Scientists discover new kill code embedded in each cell to extinguish cancer

A kill code is embedded in every cell in the body whose function may be to cause the self-destruction of cells that become cancerous, reports a new Northwestern Medicine study published in Nature Communications.

As soon as the cell’s inner bodyguards sense it is mutating into cancer, they punch in the kill code to extinguish the mutating cell.

The code is embedded in large protein-coding ribonucleic acids (RNAs) and in small RNAs, called microRNAs, which scientists estimate evolved more than 800 million years ago in part to protect the body from cancer. The toxic small RNA molecules also are triggered by chemotherapy, Northwestern scientists report.

Cancer can’t adapt or become resistant to the toxic RNAs, making it a potentially bulletproof treatment if the kill code can be synthetically duplicated. The inability of cancer cells to develop resistance to the molecules is a first, the scientists said.

“Now that we know the kill code, we can trigger the mechanism without having to use chemotherapy and without messing with the genome. We can use these small RNAs directly, introduce them into cells and trigger the kill switch,” said lead author Marcus Peter, PhD, the Tom D. Spies Professor of Cancer Metabolism.

Chemotherapy has numerous side effects, some of which cause secondary cancers, because it attacks and alters the genome, Peter said.

“We found weapons that are downstream of chemotherapy,” noted Peter, also a professor of Medicine in the Division of Hematology and Oncology and of Biochemistry and Molecular Genetics, and a member of the Robert H. Lurie Comprehensive Cancer Center of Northwestern University.

The paper describing the kill code and identifying how the cancer-fighting microRNAs use the code to kill tumor cells was published in Nature Communications. The paper describing that protein-coding large RNAs can be converted into toxic small RNAs was published in eLife.
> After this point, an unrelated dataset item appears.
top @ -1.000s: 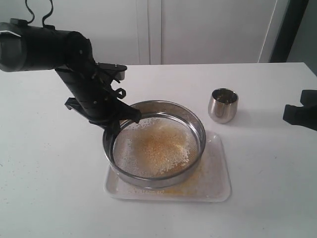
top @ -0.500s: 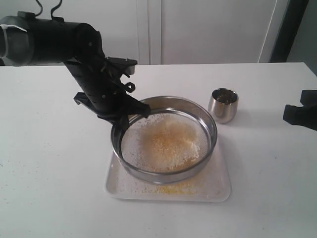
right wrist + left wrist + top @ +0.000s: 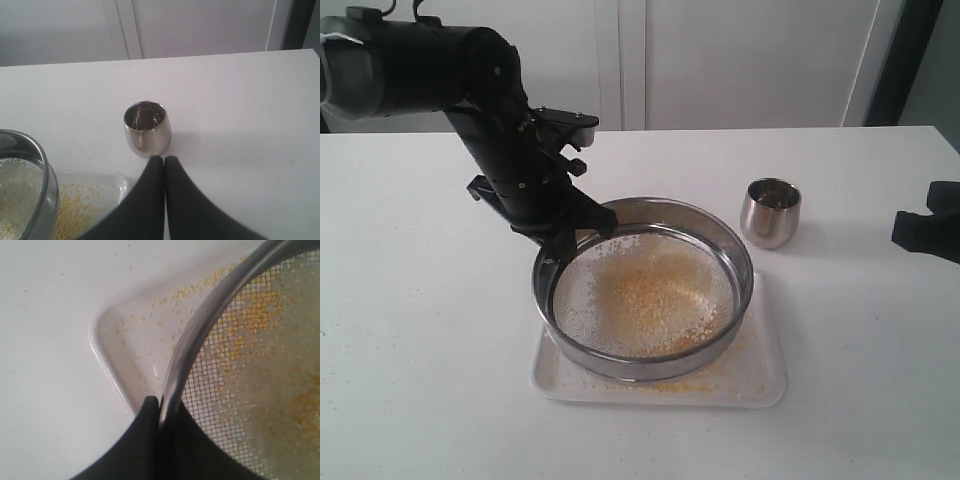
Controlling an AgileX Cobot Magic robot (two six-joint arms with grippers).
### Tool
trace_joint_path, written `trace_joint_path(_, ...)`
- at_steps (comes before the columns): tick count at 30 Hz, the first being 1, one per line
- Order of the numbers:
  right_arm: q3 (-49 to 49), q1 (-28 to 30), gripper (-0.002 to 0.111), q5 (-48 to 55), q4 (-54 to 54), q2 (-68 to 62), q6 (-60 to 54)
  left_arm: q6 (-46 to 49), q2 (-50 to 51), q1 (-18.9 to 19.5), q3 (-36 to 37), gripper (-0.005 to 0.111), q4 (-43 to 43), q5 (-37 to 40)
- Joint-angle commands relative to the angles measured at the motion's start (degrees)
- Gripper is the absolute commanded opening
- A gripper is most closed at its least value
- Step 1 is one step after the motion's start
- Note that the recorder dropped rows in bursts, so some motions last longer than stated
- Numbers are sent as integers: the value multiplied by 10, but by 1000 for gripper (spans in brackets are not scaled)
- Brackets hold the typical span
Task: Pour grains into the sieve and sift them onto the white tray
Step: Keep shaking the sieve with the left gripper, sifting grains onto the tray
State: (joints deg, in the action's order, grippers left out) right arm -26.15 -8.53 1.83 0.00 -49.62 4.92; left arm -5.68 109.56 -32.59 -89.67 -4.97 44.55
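only round steel-mesh sieve (image 3: pixel 643 290), yellow grains (image 3: pixel 655 290)

Left arm (image 3: pixel 420 70): thick glossy black cylindrical link with a grey band at its outer end.
Cables (image 3: pixel 385 9): thin black loops above the link.
Wrist mount (image 3: pixel 565 122): flat black plate with small fittings.
Left gripper (image 3: pixel 159 407): smooth matte black jaws.
Right gripper (image 3: pixel 164 161): matte black jaws, tapering to rounded tips.
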Motion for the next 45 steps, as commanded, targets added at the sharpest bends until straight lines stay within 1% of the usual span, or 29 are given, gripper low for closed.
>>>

“My goal was not to come up with a new artificial toxic substance,” Peter said. “I wanted to follow nature’s lead. I want to utilize a mechanism that nature developed.”
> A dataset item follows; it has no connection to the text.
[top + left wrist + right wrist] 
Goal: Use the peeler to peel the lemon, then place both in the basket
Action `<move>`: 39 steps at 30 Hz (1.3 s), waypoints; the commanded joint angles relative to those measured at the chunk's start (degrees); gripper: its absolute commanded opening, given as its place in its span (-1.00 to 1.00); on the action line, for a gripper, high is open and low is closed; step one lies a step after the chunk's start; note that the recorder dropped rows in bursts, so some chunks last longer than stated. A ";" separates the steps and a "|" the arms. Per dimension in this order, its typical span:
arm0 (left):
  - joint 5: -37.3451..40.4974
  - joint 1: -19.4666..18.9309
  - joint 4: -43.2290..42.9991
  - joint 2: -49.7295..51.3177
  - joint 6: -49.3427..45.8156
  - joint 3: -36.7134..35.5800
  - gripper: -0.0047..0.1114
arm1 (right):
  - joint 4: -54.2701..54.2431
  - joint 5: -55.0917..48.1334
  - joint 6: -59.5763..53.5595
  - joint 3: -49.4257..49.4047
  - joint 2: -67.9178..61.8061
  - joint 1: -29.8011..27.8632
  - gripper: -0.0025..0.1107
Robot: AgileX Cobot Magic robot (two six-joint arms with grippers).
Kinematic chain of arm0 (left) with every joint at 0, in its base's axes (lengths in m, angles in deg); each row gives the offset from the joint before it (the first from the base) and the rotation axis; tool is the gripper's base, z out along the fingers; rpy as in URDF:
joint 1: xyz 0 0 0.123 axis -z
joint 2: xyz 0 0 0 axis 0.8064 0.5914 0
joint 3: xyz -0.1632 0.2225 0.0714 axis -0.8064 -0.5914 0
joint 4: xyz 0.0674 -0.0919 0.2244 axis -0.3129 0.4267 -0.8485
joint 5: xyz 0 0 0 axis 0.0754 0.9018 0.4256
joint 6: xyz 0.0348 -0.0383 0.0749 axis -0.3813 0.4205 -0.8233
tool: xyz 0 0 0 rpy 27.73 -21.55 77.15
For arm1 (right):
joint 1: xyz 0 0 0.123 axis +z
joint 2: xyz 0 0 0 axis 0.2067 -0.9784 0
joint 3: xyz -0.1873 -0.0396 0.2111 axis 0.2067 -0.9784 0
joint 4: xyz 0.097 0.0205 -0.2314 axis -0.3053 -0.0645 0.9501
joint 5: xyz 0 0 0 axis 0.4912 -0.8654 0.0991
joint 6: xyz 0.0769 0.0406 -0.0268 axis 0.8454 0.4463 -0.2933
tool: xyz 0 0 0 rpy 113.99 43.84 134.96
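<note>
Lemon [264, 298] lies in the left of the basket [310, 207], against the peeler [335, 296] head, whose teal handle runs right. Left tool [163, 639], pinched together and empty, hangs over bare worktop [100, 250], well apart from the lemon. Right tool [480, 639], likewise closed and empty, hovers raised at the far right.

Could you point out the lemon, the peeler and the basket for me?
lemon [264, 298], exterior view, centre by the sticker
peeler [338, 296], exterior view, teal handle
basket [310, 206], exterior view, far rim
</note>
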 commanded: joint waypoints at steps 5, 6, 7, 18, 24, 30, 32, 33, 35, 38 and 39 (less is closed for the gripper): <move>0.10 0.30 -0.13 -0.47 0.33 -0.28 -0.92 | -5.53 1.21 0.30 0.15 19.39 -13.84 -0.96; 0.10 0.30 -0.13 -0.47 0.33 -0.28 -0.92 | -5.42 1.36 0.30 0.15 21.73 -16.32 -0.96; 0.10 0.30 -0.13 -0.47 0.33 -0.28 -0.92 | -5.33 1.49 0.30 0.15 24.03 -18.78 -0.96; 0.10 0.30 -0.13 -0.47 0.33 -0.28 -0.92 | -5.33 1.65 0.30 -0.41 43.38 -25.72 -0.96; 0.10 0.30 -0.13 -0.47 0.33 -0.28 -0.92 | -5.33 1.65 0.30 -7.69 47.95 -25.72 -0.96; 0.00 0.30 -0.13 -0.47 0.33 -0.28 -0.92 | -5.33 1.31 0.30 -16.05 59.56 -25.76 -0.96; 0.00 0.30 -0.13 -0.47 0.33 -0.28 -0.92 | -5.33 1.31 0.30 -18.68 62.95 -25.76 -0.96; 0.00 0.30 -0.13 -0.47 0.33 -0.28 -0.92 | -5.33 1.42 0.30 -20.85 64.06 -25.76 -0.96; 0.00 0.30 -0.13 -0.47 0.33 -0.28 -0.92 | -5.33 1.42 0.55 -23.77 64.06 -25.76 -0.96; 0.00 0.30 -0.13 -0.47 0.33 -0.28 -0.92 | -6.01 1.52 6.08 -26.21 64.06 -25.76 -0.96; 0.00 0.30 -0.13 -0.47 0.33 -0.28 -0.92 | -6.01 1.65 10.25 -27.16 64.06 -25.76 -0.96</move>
In research published in 2017, Peter showed cancer cells die when he introduced certain small RNA molecules. He also discovered cancer cells treated with the RNA molecules never become resistant because the molecules simultaneously eliminate multiple genes cancer cells need for survival.

At the time, Peter said, “It’s like committing suicide by stabbing yourself, shooting yourself and jumping off a building all at the same time. You cannot survive.”
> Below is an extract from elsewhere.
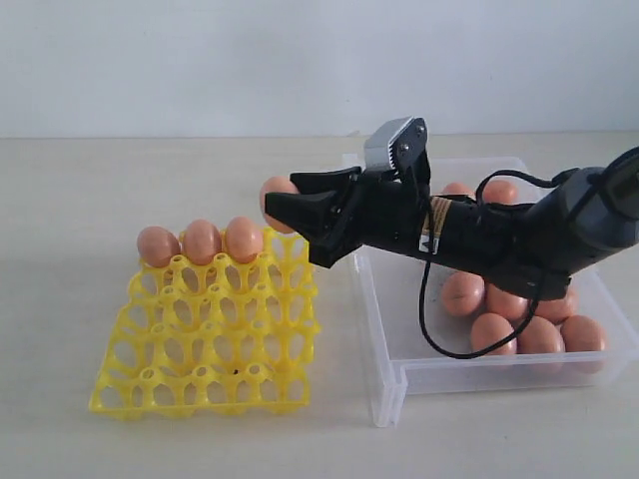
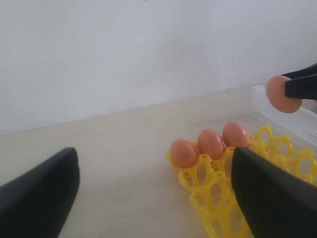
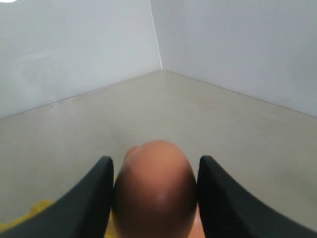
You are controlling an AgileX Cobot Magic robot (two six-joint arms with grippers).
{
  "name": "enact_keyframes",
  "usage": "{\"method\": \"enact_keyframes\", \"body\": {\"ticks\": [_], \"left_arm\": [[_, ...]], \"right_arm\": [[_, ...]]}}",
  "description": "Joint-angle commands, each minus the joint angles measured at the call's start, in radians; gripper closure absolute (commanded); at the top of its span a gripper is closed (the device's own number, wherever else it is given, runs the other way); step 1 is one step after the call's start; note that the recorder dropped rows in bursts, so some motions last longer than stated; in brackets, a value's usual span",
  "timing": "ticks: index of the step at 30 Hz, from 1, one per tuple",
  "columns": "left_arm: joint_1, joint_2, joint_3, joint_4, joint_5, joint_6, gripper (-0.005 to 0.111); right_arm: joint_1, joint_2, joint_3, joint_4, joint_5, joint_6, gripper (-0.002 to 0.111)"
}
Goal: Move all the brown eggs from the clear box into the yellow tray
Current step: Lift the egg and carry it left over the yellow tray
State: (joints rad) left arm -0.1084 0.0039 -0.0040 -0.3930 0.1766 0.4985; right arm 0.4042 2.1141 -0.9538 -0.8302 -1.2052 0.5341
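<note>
Right gripper (image 1: 283,200) clamped on one brown egg (image 3: 156,191) above the yellow tray (image 1: 215,324)'s back row, beside three seated eggs (image 1: 201,239); I'd centre over the empty end cup, lower gently, release once cradled; left gripper (image 2: 156,198) gapes, empty.

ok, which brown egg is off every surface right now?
The orange-brown oval egg clamped in the right end effector; the rest sit in the yellow plastic grid tray or the clear plastic box.

3 eggs (image 1: 202,240) in tray (image 1: 200,351), left of box (image 1: 383,391).
</note>
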Motion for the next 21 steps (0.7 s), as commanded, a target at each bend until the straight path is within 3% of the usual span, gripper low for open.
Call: {"method": "enact_keyframes", "body": {"ticks": [1, 8, 14, 21], "left_arm": [[-0.007, -0.004, 0.004, -0.007, 0.0, -0.008, 0.029], [-0.007, -0.004, 0.004, -0.007, 0.0, -0.008, 0.029], [-0.007, -0.004, 0.004, -0.007, 0.0, -0.008, 0.029], [-0.007, -0.004, 0.004, -0.007, 0.0, -0.008, 0.029]], "right_arm": [[0.022, 0.023, -0.012, 0.011, -0.016, -0.058, 0.108], [0.024, 0.141, -0.09, 0.094, 0.009, -0.031, 0.108], [0.024, 0.154, -0.144, 0.078, 0.139, 0.036, 0.108], [0.024, 0.163, -0.144, 0.057, 0.172, 0.046, 0.108]]}}
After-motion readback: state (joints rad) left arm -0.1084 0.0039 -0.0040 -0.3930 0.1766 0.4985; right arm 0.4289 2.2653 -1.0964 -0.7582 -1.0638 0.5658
But he didn’t know what mechanism caused the cells to self-destruct. What he knew was a sequence of just six nucleotides (6mers) present in small RNAs made them toxic to cancer cells. Nucleotides are organic molecules that are the building blocks of DNA and RNA. They are G, C, A or T (in DNA), or U (in RNA).

In the first of the new studies, Peter then tested all 4,096 different combinations of nucleotide bases in the 6mers until he found the most toxic combination, which happens to be G-rich, and discovered microRNAs expressed in the body to fight cancer use this 6mer to kill cancer cells.

In the second new study, Peter showed the cells chop a gene (Fas ligand) involved in cancer cell growth into small pieces that then act like microRNAs and are highly toxic to cancer. Peter’s group found about three percent of all protein-coding large RNAs in the genome can be processed in this way.

“Based on what we have learned in these two studies, we can now design artificial microRNAs that are much more powerful in killing cancer cells than even the ones developed by nature,” Peter said.

The next step? “We absolutely need to turn this into a novel form of therapy,” Peter said. He is exploring multiple ways to trigger the embedded kill code to kill cancer cells, but stressed a potential therapy is many years off.

Other Northwestern authors are Elizabeth Bartom, PhD, assistant professor of Biochemistry and Molecular Genetics, Quan Gao, William Putzbach and Andrea Murmann.